◆ REQUIRED ACTION: Find "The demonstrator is" below and begin at its line; stop after the line with "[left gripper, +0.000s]". Output those lines exactly, without pictures.

Items listed in a dataset:

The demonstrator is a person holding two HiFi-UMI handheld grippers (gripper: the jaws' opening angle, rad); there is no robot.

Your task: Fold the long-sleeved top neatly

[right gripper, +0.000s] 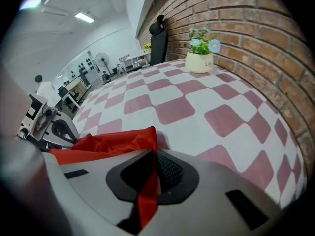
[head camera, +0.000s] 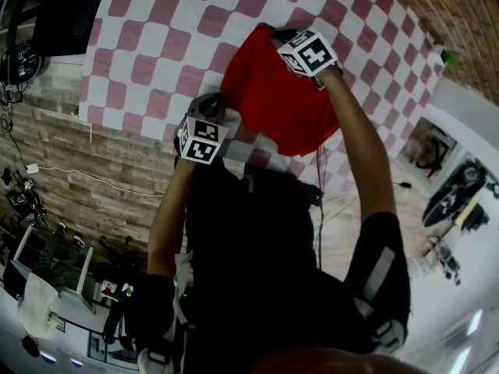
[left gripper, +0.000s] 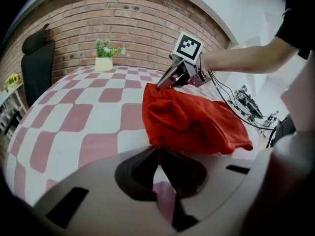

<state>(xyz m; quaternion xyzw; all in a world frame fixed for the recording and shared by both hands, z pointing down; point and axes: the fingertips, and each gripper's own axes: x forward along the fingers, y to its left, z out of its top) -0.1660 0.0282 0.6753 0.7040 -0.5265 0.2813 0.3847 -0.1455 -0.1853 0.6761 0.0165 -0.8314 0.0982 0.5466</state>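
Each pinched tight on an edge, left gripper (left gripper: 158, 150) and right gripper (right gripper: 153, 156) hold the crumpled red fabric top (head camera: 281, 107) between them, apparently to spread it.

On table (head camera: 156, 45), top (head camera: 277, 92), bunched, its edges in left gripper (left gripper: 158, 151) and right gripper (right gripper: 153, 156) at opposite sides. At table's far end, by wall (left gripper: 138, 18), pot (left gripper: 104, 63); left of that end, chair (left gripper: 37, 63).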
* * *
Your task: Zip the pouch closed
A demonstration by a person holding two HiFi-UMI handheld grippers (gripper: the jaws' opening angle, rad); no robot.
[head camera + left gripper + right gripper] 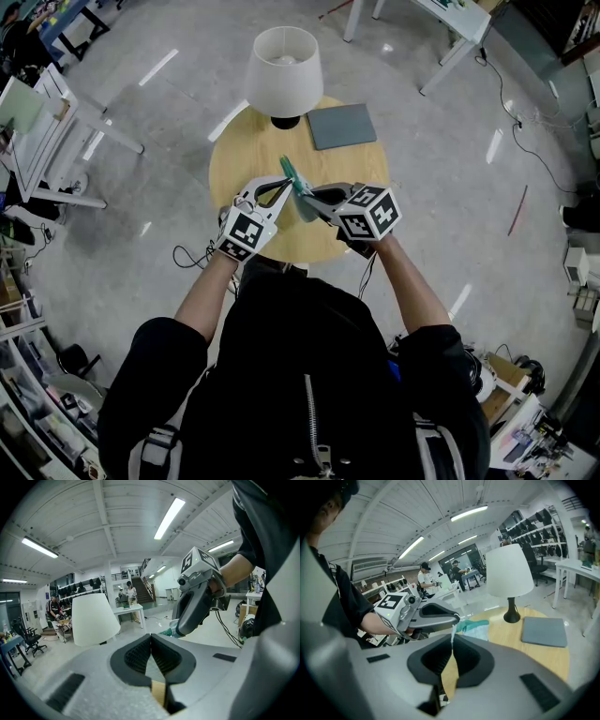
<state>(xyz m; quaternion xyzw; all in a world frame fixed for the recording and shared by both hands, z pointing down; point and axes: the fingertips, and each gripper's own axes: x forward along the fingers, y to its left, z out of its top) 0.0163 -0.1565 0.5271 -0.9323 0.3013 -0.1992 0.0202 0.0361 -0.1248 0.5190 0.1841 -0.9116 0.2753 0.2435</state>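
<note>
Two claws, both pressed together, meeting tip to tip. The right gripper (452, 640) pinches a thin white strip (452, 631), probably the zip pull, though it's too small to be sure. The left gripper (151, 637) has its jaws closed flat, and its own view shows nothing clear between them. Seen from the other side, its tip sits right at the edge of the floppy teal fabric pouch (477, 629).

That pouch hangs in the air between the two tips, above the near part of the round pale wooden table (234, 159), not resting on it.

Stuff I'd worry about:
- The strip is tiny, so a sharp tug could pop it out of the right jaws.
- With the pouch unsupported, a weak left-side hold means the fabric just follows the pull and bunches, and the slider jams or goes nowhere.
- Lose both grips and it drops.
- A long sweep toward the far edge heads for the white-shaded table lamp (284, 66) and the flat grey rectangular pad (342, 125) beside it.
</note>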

◆ EXPECTED OUTPUT:
The demonstrator is a person holding two HiFi-UMI handheld grippers (gripper: the jaws' opening angle, rad); there is no robot.

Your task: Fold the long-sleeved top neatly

[right gripper, +0.000s] 
[head camera, +0.000s] 
[left gripper, +0.000s] 

With the answer given, the exercise is closed.